Re: [PATCH v11 01/14] s390/vfio-ap: No need to disable IRQ after queue reset

From: Halil Pasic
Date: Sat Oct 31 2020 - 00:18:17 EST


On Fri, 30 Oct 2020 16:37:04 -0400
Tony Krowiak <akrowiak@xxxxxxxxxxxxx> wrote:

> On 10/30/20 1:42 PM, Halil Pasic wrote:
> > On Thu, 29 Oct 2020 19:29:35 -0400
> > Tony Krowiak <akrowiak@xxxxxxxxxxxxx> wrote:
> >
> >>>> @@ -1177,7 +1166,10 @@ static int vfio_ap_mdev_reset_queues(struct mdev_device *mdev)
> >>>> */
> >>>> if (ret)
> >>>> rc = ret;
> >>>> - vfio_ap_irq_disable_apqn(AP_MKQID(apid, apqi));
> >>>> + q = vfio_ap_get_queue(matrix_mdev,
> >>>> + AP_MKQID(apid, apqi));
> >>>> + if (q)
> >>>> + vfio_ap_free_aqic_resources(q);
> >>> Is it safe to do vfio_ap_free_aqic_resources() at this point? I don't
> >>> think so. I mean does the current code (and vfio_ap_mdev_reset_queue()
> >>> in particular guarantee that the reset is actually done when we arrive
> >>> here)? BTW, I think we have a similar problem with the current code as
> >>> well.
> >> If the return code from the vfio_ap_mdev_reset_queue() function
> >> is zero, then yes, we are guaranteed the reset was done and the
> >> queue is empty.
> > I've read up on this and I disagree. We should discuss this offline.
>
> Maybe you are confusing things here; my statement is specific to the return
> code from the vfio_ap_mdev_reset_queue() function, not the response code
> from the PQAP(ZAPQ) instruction. The vfio_ap_mdev_reset_queue()
> function issues the PQAP(ZAPQ) instruction and if the status response code
> is 0 indicating the reset was successfully initiated, it waits for the
> queue to empty. When the queue is empty, it returns 0 to indicate
> the queue is reset.
> If the queue does not become empty after a period of
> time,
> it will issue a warning (WARN_ON_ONCE) and return 0. In that case, I suppose
> there is no guarantee the reset was done, so maybe a change needs to be
> made there such as a non-zero return code.
>

I've overlooked the wait for empty. Maybe that return 0 had a part in
it. I now remember me insisting on having the wait code added when the
interrupt support was in the make. Sorry!

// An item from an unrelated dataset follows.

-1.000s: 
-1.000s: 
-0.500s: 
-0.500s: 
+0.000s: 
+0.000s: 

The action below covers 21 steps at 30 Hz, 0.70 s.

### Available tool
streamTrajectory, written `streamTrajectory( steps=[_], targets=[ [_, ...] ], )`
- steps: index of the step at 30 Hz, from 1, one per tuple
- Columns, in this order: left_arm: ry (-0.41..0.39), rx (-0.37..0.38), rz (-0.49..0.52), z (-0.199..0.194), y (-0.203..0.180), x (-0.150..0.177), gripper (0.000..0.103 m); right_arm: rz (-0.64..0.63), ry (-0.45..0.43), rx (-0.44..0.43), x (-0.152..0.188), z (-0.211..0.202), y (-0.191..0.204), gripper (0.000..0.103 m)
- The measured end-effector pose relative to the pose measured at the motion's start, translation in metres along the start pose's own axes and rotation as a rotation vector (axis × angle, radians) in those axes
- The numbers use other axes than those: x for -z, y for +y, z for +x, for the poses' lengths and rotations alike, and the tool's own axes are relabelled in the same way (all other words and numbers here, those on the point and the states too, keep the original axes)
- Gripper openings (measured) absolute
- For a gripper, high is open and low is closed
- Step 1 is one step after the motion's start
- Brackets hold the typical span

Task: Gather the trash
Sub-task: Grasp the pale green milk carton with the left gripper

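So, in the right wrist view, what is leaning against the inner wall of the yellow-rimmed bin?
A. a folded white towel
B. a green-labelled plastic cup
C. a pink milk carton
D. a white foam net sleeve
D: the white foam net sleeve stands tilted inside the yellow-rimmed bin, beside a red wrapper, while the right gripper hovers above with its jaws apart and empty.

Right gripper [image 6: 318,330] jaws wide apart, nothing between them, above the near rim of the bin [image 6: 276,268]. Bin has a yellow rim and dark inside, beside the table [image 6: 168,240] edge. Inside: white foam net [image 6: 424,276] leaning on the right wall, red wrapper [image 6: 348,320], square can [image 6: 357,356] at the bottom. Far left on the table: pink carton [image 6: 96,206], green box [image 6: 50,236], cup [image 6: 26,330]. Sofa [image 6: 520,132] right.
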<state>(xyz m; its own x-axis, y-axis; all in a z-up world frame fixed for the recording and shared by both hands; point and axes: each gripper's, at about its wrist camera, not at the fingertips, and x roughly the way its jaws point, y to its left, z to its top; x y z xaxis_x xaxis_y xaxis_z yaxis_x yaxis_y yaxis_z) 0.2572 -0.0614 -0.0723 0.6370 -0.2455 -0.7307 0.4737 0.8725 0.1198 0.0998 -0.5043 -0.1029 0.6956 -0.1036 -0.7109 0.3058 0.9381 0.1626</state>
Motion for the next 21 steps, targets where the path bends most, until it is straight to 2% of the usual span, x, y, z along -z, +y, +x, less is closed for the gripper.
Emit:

If we have given up on out of retries retries, we are in trouble anyway.

> >
> >>   The function returns a non-zero return code if
> >> the reset fails or the queue the reset did not complete within a given
> >> amount of time, so maybe we shouldn't free AQIC resources when
> >> we get a non-zero return code from the reset function?
> >>
> > If the queue is gone, or broken, it won't produce interrupts or poke the
> > notifier bit, and we should clean up the AQIC resources.
>
> True, which is what the code provided by this patch does; however,
> the AQIC resources should be cleaned up only if the KVM pointer is
> not NULL for reasons discussed elsewhere.

Yes, but these should be cleaned up before the KVM pointer becomes
null. We don't want to keep the page with the notifier byte pinned
forever, or?